The best way to think of an application is a deployment of your interface. An application is the wrapper around an interface that brings it to life.
An application has the following properties
Primary Domain Name
The primary domain of which this application is accessed. Example: myapp.com
or website.com
Secondary (Redirect) domains
Additional domain names that redirect to this application. Example: www.myapp.com
or www.website.org
User Interface
The layout and interface that will be rendered when a user opens this application.
Interface Version
Configuration specifying which version of the interface should be rendered. For example, Consider this typical scenario:
You may have an interface you are working on, and 2 applications a staging
application and a production
application.
The staging application might be set to show the current working draft of your interface whilst you're working on it, and the production application set to only show a published milestone.
Other scenarios might include using the same interface but with different configuration for different departments of your organisation.
Application Permissions
Configure roles and scopes for the application, that are attributed to the application's static access token. so that it can load and render content from the database.
User Permissions
Configure additional roles and scopes attributed to users that authenticate into this application.
As you may store many different types of content in your database, when building applications it's important to specify what content the application can load and render on screen. You don't want to give your public website access to all your customer's personal information, but you likely want it to be able to display your logo. Luckily with the fine grained permissions provided in the platform you can secure your content, right down to the field level.

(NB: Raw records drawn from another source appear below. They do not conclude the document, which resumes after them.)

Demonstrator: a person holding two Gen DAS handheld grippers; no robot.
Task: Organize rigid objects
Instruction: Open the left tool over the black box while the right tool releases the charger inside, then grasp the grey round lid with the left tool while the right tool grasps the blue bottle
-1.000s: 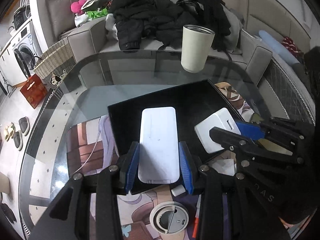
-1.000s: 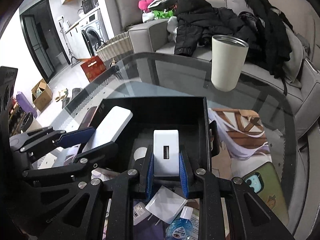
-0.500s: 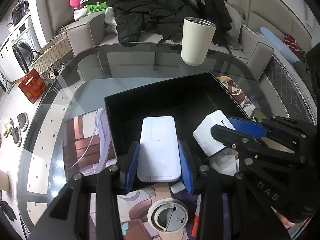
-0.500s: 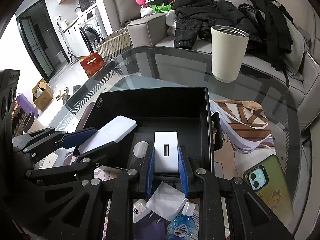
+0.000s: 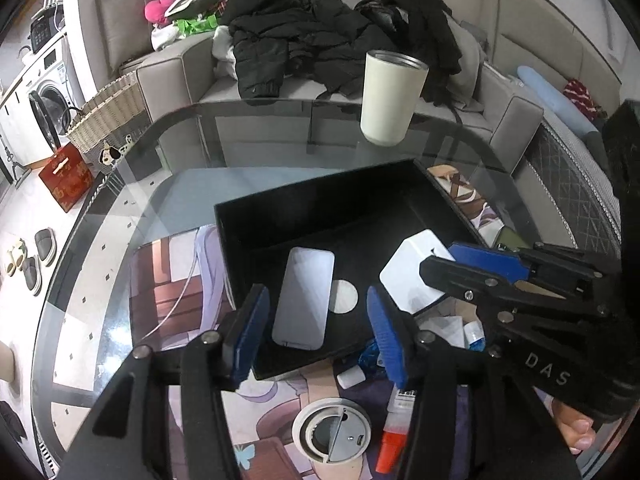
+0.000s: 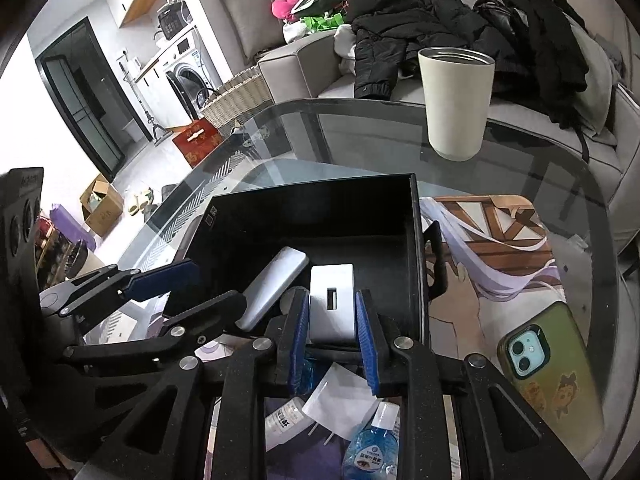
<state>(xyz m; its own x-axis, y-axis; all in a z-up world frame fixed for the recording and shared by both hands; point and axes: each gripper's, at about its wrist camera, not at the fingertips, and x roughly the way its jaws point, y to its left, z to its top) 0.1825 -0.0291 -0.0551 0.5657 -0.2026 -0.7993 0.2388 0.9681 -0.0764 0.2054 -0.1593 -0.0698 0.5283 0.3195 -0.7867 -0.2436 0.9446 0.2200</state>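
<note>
Left hand-held gripper (image 5: 316, 326): jaws opening, blue pads spread clear of the white power bank (image 5: 305, 297), which lies between them without contact. Power bank rests flat on the floor of the black box (image 5: 320, 216), in its near-left part; long axis runs near-to-far, roughly along the gripper's line, far end tipped slightly right. In the right wrist view the same power bank (image 6: 274, 286) reads as a grey-white slab angled from near-left to far-right. Right hand-held gripper (image 6: 332, 338): pads pressed on the side faces of the white charger block (image 6: 332, 306), pinching it over the near-right part of the box (image 6: 320, 216); whether the block touches the box floor cannot be told. Its face with the dark rectangular slot is turned up toward the camera, long axis near-to-far. From the left wrist view the charger block (image 5: 414, 276) sits to the right of the power bank, apart from it, with a pale round disc (image 5: 343, 297) on the box floor between them. Box stands on the glass worktop (image 5: 192, 184); a cream tumbler (image 5: 390, 98) stands upright well beyond the box's far wall.
</note>
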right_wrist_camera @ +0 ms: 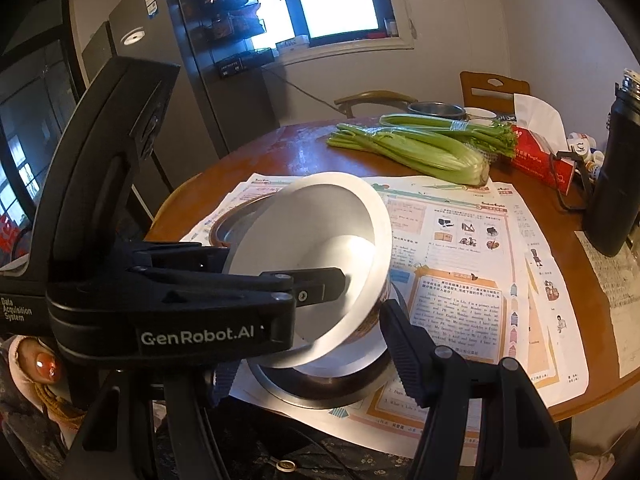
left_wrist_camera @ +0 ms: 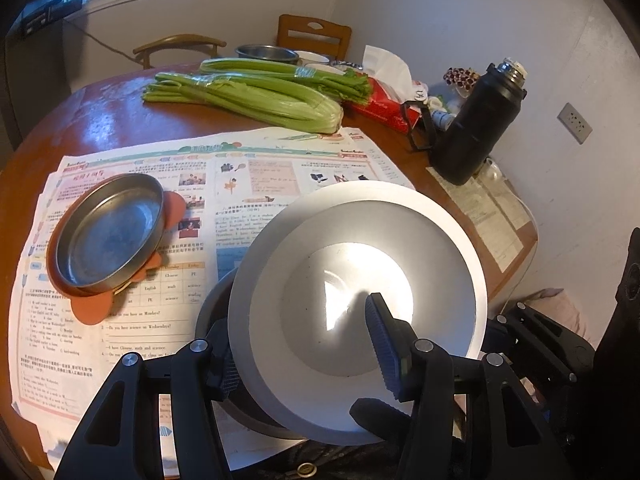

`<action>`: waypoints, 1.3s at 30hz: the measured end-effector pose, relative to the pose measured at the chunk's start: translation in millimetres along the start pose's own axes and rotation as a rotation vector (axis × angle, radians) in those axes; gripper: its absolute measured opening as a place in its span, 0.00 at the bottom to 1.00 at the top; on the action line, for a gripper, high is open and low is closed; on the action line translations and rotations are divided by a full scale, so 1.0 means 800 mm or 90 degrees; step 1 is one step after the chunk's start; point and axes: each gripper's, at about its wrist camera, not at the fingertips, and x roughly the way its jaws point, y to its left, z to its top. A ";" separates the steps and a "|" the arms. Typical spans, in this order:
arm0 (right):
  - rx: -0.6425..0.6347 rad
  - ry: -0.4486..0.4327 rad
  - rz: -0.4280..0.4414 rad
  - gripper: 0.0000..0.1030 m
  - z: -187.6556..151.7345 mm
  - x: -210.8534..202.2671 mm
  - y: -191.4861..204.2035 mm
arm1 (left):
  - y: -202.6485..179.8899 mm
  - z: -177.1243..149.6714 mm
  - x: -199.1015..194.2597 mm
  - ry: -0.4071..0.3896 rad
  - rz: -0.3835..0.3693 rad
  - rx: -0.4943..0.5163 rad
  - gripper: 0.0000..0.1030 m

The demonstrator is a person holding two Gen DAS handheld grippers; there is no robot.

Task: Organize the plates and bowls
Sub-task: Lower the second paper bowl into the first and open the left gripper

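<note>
My left gripper (left_wrist_camera: 308, 352) is shut on the rim of a white bowl (left_wrist_camera: 360, 272), one finger inside and one outside, and holds it tilted over a steel pan (left_wrist_camera: 208, 312) near the table's front edge. In the right wrist view the left gripper (right_wrist_camera: 320, 284) grips the white bowl (right_wrist_camera: 320, 232) above the steel pan (right_wrist_camera: 320, 384). My right gripper (right_wrist_camera: 308, 368) is open, its fingers either side of the pan below the bowl. A shallow steel plate (left_wrist_camera: 108, 236) lies on an orange mat (left_wrist_camera: 94, 310) at left.
Newspaper (left_wrist_camera: 240, 184) covers the round wooden table (left_wrist_camera: 108, 112). Celery (left_wrist_camera: 256, 92), a red tissue box (left_wrist_camera: 384, 108), a black flask (left_wrist_camera: 476, 124) and more bowls (left_wrist_camera: 268, 54) lie at the back. Chairs stand behind; a wall is at right.
</note>
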 end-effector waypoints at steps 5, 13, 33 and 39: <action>0.002 0.010 0.007 0.64 -0.006 0.007 -0.002 | 0.004 -0.005 0.008 0.007 -0.001 -0.005 0.54; -0.001 0.020 0.010 0.64 -0.009 0.015 0.000 | 0.009 -0.010 0.014 0.011 0.005 -0.009 0.54; 0.002 0.063 0.009 0.64 -0.022 0.043 -0.007 | 0.012 -0.020 0.038 0.026 0.048 0.007 0.54; -0.002 0.069 0.000 0.64 -0.024 0.045 -0.009 | 0.016 -0.020 0.039 0.028 0.062 0.001 0.54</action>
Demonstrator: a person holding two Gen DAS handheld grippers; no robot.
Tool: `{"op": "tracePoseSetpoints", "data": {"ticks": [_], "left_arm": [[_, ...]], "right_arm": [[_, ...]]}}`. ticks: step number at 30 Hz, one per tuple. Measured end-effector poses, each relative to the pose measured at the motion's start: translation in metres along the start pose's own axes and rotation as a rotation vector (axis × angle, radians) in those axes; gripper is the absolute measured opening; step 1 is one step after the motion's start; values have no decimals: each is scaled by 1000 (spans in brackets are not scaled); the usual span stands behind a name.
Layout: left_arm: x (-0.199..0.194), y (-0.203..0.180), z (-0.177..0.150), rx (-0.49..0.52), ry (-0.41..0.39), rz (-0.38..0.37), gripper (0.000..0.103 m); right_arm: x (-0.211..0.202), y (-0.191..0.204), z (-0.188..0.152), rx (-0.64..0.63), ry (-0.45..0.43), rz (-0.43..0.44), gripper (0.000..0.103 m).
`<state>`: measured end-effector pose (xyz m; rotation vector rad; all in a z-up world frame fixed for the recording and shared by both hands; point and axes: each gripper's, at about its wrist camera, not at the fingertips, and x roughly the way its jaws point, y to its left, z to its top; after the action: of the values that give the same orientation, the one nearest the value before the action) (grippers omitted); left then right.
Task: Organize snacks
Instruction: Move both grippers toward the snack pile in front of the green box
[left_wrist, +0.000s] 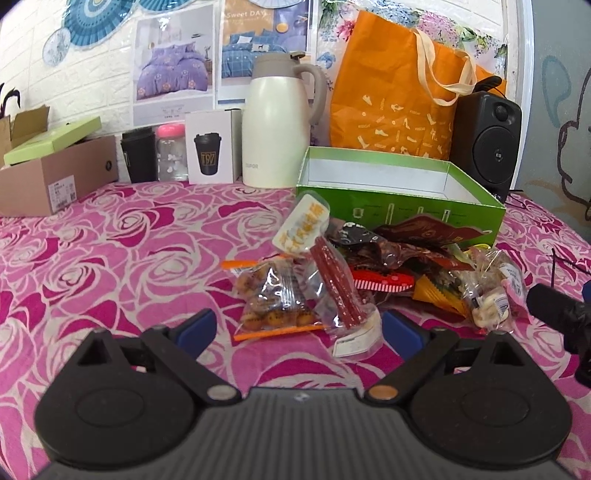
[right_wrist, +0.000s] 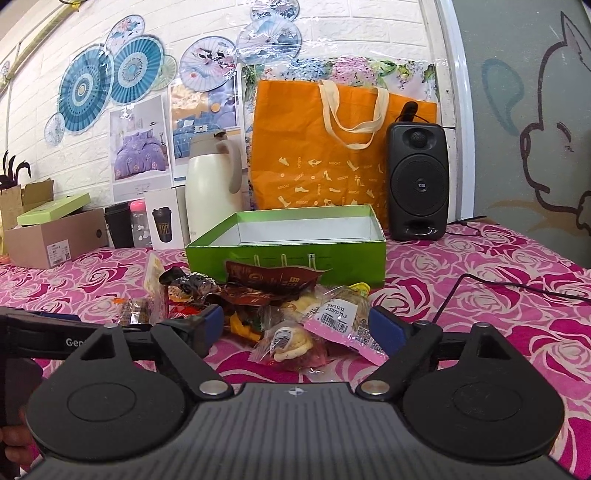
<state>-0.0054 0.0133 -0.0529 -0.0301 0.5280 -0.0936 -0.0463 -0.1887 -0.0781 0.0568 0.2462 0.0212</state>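
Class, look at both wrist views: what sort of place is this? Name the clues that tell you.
Probably a room in a home, or a staged home-like set. A rose-patterned cloth covers the table, bedding posters and paper fans decorate the wall, and a thermos jug stands at the back.

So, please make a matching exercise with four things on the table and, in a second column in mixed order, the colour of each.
Things:
1. open box
2. tote bag
3. speaker
4. thermos jug

Colours:
A. black
B. cream white
C. green
D. orange

Pairs: 1-C, 2-D, 3-A, 4-B
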Motion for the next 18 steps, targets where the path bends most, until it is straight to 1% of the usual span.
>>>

When creating a public website, there are a few things you want to keep in mind.
SEO
You want your website to be indexed by major search engines and rank as highly as it can, you also want people to be able to search for the content in your site. For this reason it is important that your application token is static, so that when content is indexed the search engine can always find it at the same place at a later time
Unauthenticated website visitors
Unless you are hardcoding all of the content on your website, you likely will need to load some data from your database, including images, logos, articles etc. So the typical setup is to create a Public Website Visitor
user role that grant's basic 'view' access to images, videos and other content and add that into the Application Permissions
with an appropriate realm. We recommend only granting permissions to the specific fields that it requires so that 1. It keeps your sensitive data secure, and 2. The website will load less data and use less bandwidth loading fields that it doesn't actually need.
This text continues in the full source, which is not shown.